▶ _YOUR GOAL_
Quote only the lines from the top of the listing below down to and including the line with "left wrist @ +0".

▶ _THE INPUT_
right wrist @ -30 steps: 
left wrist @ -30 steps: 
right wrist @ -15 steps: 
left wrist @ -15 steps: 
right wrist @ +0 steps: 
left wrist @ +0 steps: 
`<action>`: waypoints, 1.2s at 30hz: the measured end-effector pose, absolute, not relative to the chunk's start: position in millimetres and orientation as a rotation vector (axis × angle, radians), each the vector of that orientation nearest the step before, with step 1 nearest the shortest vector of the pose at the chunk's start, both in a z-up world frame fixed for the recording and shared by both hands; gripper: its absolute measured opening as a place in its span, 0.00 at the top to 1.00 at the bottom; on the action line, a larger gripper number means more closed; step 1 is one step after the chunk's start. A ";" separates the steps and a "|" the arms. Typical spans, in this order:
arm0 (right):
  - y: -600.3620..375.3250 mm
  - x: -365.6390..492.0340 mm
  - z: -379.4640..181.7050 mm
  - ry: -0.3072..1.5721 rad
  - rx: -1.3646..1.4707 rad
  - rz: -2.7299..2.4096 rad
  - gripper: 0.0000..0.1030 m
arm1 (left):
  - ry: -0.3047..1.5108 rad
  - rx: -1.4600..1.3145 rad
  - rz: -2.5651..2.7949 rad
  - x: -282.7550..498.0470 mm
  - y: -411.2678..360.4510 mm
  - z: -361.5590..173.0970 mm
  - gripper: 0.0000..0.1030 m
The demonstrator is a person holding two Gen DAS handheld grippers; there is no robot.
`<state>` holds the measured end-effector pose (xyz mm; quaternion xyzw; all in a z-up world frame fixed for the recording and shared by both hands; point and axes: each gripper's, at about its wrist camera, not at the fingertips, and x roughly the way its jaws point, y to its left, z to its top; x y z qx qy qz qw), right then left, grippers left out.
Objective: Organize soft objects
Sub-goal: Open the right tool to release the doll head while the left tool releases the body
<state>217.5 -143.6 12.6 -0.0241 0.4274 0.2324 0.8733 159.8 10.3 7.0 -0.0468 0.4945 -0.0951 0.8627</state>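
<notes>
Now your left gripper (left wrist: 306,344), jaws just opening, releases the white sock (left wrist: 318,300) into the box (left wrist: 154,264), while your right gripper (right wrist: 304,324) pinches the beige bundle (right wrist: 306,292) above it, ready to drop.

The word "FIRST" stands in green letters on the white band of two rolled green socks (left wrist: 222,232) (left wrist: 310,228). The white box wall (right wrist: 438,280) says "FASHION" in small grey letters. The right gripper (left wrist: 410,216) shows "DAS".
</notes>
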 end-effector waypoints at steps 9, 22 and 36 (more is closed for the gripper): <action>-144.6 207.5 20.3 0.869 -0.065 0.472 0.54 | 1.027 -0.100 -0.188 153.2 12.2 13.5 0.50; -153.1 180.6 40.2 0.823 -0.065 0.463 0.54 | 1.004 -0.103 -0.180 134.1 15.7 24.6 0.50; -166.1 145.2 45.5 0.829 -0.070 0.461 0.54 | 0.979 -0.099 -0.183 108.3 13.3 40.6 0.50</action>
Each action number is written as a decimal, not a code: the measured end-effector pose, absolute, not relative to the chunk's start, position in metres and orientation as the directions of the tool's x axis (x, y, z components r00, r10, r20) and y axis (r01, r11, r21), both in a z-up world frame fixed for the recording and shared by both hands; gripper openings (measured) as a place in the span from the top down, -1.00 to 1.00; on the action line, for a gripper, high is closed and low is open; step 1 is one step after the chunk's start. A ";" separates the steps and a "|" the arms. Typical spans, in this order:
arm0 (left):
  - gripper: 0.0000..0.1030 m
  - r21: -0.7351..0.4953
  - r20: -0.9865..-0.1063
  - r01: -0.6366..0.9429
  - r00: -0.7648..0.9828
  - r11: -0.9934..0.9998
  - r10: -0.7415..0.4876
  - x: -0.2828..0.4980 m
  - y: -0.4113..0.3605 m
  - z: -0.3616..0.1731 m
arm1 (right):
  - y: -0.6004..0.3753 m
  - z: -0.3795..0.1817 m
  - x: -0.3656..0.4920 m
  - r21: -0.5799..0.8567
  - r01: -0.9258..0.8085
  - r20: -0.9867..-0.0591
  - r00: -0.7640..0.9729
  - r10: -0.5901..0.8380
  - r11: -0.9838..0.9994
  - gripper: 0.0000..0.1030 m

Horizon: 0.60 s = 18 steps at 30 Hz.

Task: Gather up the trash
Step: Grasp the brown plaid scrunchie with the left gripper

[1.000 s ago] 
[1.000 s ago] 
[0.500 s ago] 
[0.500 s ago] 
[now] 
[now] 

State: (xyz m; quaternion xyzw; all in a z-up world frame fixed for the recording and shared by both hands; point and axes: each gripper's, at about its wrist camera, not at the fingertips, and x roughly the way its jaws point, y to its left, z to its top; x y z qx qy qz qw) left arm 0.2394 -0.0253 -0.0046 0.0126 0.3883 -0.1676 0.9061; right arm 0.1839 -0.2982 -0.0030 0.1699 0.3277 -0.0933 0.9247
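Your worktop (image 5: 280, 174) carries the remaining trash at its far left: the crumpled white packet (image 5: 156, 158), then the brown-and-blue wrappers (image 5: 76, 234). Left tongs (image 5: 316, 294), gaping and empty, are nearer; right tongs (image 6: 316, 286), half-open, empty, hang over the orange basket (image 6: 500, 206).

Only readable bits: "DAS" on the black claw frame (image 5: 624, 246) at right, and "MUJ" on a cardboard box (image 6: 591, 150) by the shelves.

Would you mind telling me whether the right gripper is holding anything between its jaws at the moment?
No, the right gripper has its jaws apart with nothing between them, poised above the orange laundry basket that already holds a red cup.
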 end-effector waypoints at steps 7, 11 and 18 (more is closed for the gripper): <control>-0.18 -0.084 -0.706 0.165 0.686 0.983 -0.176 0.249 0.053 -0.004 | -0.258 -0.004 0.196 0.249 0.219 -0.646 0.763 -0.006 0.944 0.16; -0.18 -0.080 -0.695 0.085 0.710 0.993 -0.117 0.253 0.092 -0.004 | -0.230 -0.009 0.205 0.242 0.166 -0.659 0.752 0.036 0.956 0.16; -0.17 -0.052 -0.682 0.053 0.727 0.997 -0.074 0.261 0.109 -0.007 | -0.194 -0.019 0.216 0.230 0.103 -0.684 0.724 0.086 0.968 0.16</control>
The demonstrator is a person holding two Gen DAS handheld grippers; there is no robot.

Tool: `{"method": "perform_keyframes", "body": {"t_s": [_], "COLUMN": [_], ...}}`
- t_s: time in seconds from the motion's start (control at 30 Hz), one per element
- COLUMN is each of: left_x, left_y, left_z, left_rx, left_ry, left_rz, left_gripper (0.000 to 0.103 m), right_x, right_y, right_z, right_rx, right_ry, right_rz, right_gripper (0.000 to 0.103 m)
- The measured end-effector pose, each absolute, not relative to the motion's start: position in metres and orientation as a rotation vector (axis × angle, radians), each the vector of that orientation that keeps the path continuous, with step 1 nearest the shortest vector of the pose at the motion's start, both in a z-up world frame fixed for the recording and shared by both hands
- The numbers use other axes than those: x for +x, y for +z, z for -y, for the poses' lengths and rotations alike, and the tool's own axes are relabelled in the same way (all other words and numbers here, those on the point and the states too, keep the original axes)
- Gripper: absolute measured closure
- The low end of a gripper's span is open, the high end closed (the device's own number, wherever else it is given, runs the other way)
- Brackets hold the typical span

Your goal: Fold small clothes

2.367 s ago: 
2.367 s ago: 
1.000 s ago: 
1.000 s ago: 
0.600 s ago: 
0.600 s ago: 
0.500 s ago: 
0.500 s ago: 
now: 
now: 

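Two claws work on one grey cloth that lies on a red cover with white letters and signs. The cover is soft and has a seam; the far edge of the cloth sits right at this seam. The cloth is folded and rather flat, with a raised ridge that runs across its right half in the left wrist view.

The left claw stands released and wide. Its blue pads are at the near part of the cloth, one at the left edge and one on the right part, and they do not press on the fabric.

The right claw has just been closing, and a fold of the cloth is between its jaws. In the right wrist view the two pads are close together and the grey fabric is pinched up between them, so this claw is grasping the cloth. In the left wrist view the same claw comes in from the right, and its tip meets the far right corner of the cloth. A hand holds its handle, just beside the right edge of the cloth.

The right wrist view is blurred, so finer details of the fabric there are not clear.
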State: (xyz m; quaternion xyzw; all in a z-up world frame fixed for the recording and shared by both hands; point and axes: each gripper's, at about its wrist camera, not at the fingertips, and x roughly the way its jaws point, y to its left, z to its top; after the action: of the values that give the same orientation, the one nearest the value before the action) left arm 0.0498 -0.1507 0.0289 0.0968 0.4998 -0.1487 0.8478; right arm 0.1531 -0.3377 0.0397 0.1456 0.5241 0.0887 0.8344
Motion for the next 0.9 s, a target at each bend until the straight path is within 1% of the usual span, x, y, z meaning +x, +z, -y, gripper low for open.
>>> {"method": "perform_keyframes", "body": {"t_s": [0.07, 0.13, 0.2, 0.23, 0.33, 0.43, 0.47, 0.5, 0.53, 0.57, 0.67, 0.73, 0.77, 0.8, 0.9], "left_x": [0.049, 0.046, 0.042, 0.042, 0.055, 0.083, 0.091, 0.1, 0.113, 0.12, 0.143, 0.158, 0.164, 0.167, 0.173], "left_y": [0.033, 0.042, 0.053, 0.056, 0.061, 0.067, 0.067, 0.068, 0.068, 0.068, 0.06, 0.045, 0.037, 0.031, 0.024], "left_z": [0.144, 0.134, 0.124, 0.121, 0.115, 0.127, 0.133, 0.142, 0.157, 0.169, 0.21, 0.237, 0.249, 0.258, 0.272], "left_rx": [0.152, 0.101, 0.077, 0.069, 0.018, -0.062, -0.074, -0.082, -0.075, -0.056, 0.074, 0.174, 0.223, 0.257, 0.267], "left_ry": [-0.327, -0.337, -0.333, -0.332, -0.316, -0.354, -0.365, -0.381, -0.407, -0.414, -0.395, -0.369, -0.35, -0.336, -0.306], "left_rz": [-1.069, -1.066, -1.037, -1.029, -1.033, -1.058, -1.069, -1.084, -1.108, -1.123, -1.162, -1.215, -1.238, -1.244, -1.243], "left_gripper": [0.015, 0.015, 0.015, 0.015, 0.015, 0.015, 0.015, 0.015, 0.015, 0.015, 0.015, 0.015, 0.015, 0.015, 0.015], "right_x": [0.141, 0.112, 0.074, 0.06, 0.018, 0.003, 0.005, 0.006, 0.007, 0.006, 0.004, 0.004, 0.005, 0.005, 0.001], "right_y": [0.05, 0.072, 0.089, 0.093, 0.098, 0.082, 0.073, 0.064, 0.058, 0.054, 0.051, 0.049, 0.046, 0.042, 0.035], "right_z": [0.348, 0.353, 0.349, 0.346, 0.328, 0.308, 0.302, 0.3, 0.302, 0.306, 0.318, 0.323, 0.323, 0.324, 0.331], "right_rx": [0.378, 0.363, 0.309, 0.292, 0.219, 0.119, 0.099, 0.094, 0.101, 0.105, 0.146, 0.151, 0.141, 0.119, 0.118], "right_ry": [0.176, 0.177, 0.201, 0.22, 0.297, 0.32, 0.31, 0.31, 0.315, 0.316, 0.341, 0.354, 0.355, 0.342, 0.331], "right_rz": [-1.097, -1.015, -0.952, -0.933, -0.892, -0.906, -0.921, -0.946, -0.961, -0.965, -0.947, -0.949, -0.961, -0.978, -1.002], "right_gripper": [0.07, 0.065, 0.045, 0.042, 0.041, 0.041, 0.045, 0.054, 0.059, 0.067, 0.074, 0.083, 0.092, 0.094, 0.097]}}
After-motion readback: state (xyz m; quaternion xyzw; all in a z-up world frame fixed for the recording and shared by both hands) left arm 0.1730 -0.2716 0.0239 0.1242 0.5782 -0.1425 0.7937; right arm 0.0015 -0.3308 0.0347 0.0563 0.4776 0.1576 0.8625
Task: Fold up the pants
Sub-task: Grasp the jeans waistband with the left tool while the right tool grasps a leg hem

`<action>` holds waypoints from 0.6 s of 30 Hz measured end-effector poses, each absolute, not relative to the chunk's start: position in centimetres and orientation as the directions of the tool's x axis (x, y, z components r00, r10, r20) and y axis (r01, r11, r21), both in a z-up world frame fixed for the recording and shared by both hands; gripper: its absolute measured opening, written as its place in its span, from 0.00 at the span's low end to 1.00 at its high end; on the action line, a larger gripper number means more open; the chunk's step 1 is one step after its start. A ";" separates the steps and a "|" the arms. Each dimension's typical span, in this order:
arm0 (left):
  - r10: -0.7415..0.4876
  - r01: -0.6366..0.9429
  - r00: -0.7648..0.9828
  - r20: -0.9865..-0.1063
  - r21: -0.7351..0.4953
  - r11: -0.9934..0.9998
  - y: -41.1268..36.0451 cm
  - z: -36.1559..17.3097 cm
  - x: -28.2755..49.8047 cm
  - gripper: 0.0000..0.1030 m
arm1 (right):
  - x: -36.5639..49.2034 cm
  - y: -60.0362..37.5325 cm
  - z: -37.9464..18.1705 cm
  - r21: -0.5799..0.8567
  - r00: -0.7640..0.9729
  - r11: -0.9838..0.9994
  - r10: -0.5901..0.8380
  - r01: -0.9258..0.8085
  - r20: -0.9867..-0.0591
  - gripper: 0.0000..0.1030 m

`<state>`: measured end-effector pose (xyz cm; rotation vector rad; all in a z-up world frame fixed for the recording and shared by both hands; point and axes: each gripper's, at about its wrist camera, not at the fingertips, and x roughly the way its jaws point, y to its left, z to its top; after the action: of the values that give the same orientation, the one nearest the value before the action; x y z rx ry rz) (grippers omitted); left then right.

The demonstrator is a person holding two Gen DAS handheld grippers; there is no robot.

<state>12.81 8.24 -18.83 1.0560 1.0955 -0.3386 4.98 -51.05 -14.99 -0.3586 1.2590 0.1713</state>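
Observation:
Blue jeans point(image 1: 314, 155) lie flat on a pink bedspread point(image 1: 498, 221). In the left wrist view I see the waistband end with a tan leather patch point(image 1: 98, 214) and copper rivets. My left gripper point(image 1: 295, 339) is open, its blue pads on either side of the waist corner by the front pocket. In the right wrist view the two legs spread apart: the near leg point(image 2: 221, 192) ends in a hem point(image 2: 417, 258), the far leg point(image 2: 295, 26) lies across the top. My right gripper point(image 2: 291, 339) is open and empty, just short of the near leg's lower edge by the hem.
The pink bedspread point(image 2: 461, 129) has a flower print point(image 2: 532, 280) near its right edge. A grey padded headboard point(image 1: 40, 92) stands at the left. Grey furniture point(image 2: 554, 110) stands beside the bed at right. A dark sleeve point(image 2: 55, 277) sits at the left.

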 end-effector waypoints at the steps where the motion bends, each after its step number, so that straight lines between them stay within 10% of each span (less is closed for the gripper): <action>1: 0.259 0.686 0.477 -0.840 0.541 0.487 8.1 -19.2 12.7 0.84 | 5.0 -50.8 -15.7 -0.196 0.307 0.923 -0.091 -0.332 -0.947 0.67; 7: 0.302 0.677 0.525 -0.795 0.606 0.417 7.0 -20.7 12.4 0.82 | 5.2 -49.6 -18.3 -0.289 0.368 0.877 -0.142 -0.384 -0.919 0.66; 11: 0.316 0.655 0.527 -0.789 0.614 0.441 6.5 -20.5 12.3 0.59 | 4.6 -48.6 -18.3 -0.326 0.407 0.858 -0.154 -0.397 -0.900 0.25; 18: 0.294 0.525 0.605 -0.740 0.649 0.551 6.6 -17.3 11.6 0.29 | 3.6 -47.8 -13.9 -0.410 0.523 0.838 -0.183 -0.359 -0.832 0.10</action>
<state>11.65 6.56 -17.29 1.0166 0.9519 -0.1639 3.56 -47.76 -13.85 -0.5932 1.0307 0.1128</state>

▶ _TASK RESPONSE_
right wrist @ -30 steps: 
left wrist @ -30 steps: 
right wrist @ -15 steps: 
left wrist @ -15 steps: 
right wrist @ +0 steps: 
left wrist @ +0 steps: 

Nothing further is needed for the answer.